Intro
Have you ever thought about how a class is structured in memory? How the data and functions are laid out? What happened when inheritance is involved? In this post, I’ll explain them to you.
As quoted from § 12.1.17 of N4649(C++17)
Non-static data members of a (non-union) class with the same access control are allocated so that later members have higher addresses within a class object. The order of allocation of non-static data members with different access control is unspecified. Implementation alignment requirements might cause two adjacent members not to be allocated immediately after each other; so might requirements for space for managing virtual functions and virtual base classes.

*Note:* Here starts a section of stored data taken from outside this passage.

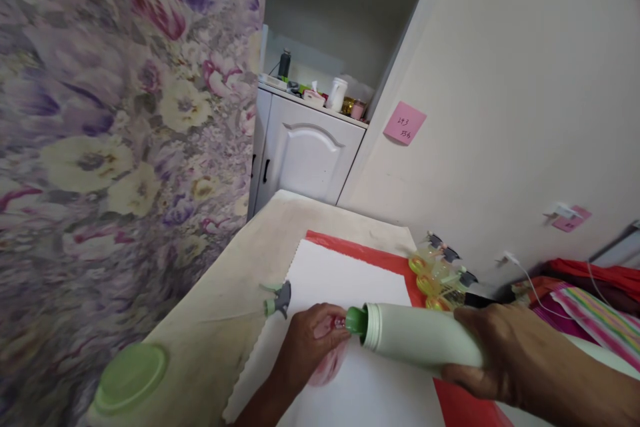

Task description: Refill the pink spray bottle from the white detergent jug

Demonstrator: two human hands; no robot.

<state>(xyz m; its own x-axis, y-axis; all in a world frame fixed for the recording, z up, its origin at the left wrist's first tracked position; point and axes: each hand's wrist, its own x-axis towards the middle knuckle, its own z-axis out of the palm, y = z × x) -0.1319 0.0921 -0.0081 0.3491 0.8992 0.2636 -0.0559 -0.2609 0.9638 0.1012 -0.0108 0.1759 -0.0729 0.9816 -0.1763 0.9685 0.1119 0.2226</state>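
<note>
The right hand (pixel 505 353) has its grip closed around a white bottle (pixel 420 340), tipped on its side over the white sheet (pixel 340 280) on the desk (pixel 225 307). Its green neck meets a small pink bottle (pixel 327 365), which the left hand (pixel 310 347) grips. A sprayer head (pixel 279 299) lies just beside the left hand, and a green lid (pixel 131 377) lies well apart from both.

Purple floral curtain (pixel 100 113), white arched-door cabinet (pixel 305 150), pink sticky note (pixel 405 123) on cream wall (pixel 525 80), round green plastic lid (pixel 131 377) on beige bench (pixel 225 307), yellow spray bottles (pixel 437 273), striped cloth (pixel 600 323)
</note>
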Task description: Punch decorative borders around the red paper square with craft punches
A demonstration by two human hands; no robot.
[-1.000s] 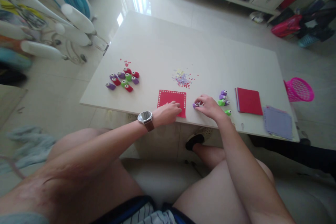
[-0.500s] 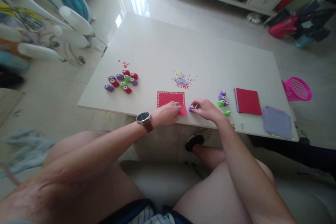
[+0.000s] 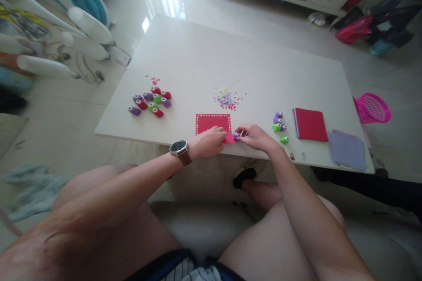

Non-static data members for a given access specifier will be allocated in order of their declaration. Only the memory layout of standard-layout types
(among other restrictions, has all data members with the same access control), which is only a very small subset of kinds of types, is determined. The others are left to the implementation. An object needs space for its data members, subobjects of base classes, virtual function/base classes management, padding, and so on. These are implementation-defined but most compilers adhere to the Itanium ABI specification, part of it specifying how the layout is structured. GCC uses it. So what we’re talking about in this post is mostly implementation things. You can use -fdump-lang-class
option in GCC(-fdump-class-hierarchy
before GCC8.0) and -cc1 -fdump-record-layouts -fdump-vtable-layouts -emit-llvm
option in Clang to dump the object layout for better understanding. The content discussed below is mostly GCC; Clang has some subtle differences. I have no idea what’s behind the MSVC.
Simple Class
For a class without any inheritance involved,
class Objcet {
public:
double GetVal() const {
return val;
}
private:
double val;
};
The non-static member function Object::GetVal
is placed in the code segment and is treated as a global function by the compiler. From the perspective of the compiler, this function may look as follows,
inline double Object::GetVal(const Object* this) {
return this->val;
}
Data member access is carried out through an implicit class object represented by a pointer to the object this
, and be cv-qualified if the member function is declared as cv-qualified. The call may look like this,
// double val = obj.GetVal();
double val = GetVal(&obj); // resolved like global free functions
Don’t worry about the name collision after the member function is converted to global free functions because compilers will mangle these function names, to make sure every function has a unique name. For example, the GetVal
function is mangled as _ZNK6Object6GetValEv
, and you can use some demangling tools like c++filt
to get the original function name.
> c++filt _ZNK6Object6GetValEv
Objcet::GetVal() const
Static members are all treated as global variables or global functions. For a simple class instance, it needs space for its data members (putting alignment paddings aside), val
here. Objects of type Object
are laid out like the image below.
Single Inheritance
Say I have a base class and a derived class, without any virtual functions.
class Base {
public:
double b;
};
class Derived : public Base {
public:
double d;
};
Objects of Derived
are laid out by simply stacking the Base
subobject on the data member of its own.
If a pointer to the base class is assigned a derived object, it can only see the subobject part. It can be deemed as an object slicing.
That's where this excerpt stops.